§ What you will do:
In the lines below, look for "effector". Copy each line where it appears.

**********

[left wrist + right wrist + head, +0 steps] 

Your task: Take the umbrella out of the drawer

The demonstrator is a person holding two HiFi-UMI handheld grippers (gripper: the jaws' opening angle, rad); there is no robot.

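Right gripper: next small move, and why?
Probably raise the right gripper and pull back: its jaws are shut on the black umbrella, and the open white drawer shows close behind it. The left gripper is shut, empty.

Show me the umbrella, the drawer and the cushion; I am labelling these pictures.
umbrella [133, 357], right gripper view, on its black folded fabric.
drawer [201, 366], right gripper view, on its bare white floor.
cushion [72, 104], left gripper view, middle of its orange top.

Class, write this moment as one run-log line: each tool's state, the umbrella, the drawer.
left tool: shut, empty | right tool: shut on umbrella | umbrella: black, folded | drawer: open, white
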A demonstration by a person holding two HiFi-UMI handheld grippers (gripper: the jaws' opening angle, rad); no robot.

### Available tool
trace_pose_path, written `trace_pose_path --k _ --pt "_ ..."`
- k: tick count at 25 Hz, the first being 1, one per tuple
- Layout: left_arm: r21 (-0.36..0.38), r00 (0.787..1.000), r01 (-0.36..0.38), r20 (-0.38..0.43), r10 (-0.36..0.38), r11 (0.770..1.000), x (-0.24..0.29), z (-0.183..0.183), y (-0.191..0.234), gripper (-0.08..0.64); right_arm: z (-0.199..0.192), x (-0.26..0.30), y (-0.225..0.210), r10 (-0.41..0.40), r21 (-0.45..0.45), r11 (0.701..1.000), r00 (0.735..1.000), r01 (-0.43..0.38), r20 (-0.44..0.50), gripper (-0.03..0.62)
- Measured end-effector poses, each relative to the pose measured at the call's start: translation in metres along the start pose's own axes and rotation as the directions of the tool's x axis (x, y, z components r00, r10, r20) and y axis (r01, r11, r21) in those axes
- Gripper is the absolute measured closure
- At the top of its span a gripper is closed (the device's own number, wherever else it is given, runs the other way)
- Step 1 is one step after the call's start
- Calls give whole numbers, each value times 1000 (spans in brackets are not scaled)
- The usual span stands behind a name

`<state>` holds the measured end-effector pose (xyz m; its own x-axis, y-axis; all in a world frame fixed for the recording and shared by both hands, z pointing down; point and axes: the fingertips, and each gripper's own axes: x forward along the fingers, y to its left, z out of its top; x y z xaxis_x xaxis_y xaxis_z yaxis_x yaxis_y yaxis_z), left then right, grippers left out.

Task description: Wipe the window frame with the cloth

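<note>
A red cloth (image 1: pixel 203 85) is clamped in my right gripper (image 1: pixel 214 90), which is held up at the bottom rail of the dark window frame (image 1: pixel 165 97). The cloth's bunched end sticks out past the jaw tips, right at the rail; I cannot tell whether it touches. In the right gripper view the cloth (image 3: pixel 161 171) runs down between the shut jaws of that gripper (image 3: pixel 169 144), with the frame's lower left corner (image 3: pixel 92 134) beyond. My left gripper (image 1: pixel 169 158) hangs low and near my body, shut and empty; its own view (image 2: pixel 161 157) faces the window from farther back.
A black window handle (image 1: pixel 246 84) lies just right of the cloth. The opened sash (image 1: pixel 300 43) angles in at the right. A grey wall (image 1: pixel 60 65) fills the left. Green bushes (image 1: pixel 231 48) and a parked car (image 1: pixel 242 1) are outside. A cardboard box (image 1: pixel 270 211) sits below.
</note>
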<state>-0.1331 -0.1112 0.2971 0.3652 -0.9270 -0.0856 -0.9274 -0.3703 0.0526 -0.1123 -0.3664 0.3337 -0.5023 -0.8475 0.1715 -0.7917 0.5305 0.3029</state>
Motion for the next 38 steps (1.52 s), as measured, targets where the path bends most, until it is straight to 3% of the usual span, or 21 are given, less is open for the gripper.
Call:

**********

§ Expected output:
- Measured end-effector poses, each relative to the pose measured at the call's start: translation in metres along the start pose's own axes and rotation as the directions of the tool's x axis (x, y, z components r00, r10, r20) and y axis (r01, r11, r21) in those axes
`<state>` holds the measured end-effector pose (xyz m; its own x-axis, y-axis; all in a world frame fixed for the recording and shared by both hands, z pointing down; point and axes: the fingertips, and each gripper's own axes: x forward along the fingers, y to its left, z out of its top; x y z xaxis_x xaxis_y xaxis_z yaxis_x yaxis_y yaxis_z), left then right, grippers left out.

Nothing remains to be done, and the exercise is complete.